Janet Bishop Takes David Park on the Road
Janet Bishop’s traveling retrospective of the work of David Park from SF MoMA came during pandemic and wasn’t as widely seen as it should have been. This painting from 1957, Bather With Knee Up, is typical of a subject that he often returned to and which looks utterly modern alongside the current return to figuration. Yet there are echoes of German Expressionism which he may have seen from exhibitions in the Bay Area. The solid figure of the man seems as universal as a Michelangelo. Park worked often from memory in his later work but used sketches to refine or adjust. Though Diebenkorn departed from figuration Park did not live long enough for us to know what would have become of his style. This work will presumably eventually be on view in Thom Mayne’s new building for the Orange County Museum. As we head into LA Gallery weekend and Felix Art Fair it will be interesting to see where California artists are today.
Dana Schutz's First Show at Zwirner
There is nothing I anticipate more in contemporary art than seeing a new drop of work by artist Dana Schutz. I have followed her career and written about her. But nothing replaces the explosion of delight, intrigue and emotion that seeing the works in person evokes.

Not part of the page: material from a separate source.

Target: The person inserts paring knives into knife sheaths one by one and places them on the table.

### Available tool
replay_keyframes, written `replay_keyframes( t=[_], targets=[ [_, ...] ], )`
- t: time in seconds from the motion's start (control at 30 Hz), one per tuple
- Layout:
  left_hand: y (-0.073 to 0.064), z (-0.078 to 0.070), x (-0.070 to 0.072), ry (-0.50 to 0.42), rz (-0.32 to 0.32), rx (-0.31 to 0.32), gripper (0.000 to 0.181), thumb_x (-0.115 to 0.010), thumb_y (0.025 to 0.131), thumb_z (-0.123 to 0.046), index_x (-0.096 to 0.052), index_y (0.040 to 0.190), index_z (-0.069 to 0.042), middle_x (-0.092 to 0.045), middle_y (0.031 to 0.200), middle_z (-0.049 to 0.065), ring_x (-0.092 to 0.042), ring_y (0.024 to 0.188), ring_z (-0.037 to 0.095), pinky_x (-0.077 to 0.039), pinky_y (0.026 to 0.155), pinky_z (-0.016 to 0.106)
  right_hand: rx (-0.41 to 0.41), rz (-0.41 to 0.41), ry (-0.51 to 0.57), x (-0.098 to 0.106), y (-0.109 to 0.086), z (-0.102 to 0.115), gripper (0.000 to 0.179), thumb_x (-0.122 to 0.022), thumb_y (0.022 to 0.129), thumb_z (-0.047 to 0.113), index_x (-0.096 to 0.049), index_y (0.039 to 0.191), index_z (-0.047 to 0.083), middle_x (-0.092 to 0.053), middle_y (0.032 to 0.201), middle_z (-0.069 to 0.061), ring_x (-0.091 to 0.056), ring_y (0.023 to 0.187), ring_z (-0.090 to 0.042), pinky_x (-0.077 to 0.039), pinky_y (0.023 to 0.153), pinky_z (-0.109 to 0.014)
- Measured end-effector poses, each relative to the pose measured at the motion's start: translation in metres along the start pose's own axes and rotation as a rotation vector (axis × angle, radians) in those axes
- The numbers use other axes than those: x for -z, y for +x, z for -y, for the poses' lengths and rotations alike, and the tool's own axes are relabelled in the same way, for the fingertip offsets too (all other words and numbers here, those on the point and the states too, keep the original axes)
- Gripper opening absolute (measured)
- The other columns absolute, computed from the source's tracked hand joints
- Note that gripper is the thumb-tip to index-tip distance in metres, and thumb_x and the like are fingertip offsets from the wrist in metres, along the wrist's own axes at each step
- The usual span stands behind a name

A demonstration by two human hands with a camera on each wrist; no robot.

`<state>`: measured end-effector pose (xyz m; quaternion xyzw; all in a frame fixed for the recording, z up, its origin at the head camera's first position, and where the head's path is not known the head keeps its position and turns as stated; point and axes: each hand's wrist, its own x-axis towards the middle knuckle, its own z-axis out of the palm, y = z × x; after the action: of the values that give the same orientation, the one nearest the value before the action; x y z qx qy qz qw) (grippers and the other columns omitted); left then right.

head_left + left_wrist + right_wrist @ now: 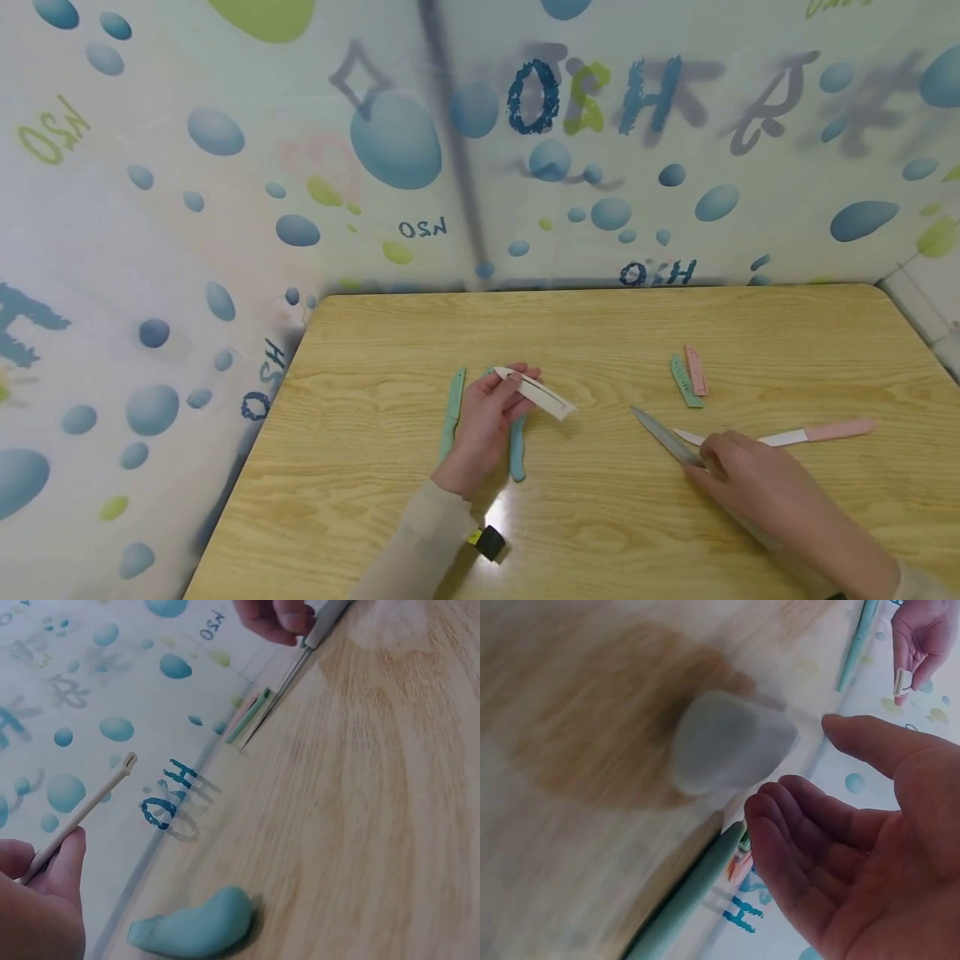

This painting is so complex and filled with allusions and references that it is something worth studying up close. Alas I could not extend my stay in NY to see the new works at Frieze New York, but I am happy to be able to share this one with you and get your reactions. Entitled The Arts and rife with collectors with pearls and baseball bats scrambling over each other to get at the works of art, critics, dealers ( this is Dana’s first show with her new mega gallery Zwirner) and a general melee, perhaps this is Dana’s wry take on what the scene at the first art fair to emerge during Covid will be.
Dana Schutz, The Arts, 2021 © Dana Schutz. Courtesy the artist and David Zwirner.
Remembering David Park
Yesterday, via @janet_bishop and the @sfmoma, a talk about David Park, the Bay Area figurative painter, gave new insights into his beautiful body of work (cut short by cancer). But: the most amazing part was that his daughter Helen, and Gretchen, the daughter of Richard Diebenkorn, his student, mentee and eventual best friend, also participated with first hand memories.
Like the fact that Helen called her parents by their first names, David and DeeDee (her name was Lydia). And the fact that a head of Lydia once had a self portrait of Park underneath.
The @kalamazooinstituteofarts, one stop on the Park exhibition tour, held a conference showing how much Park had influenced a number of important Black artists.
Because the artist died so young, his career has been in something of an eclipse. But if you ask any figurative painter (like Dana Schutz), often they will extoll his painting. He abandoned abstract expressionism when it was all the rage and went his own way, finding color, lush brushwork, impasto and humans more to his taste.
He painted from memory, not from photographs however. So there is something haunting and so very personal in each rendering.
Park himself was most famously photographed by his friend and renowned San Francisco portraitist Imogen Cunningham, with whom he traded a lovely portrait that captures her whimsical appearance.
The other thrill was that artist Wayne Thiebaud, now 100 years old, appeared live and spoke about how much he admired Park's work. You can perhaps see him up in the corner there as he spoke.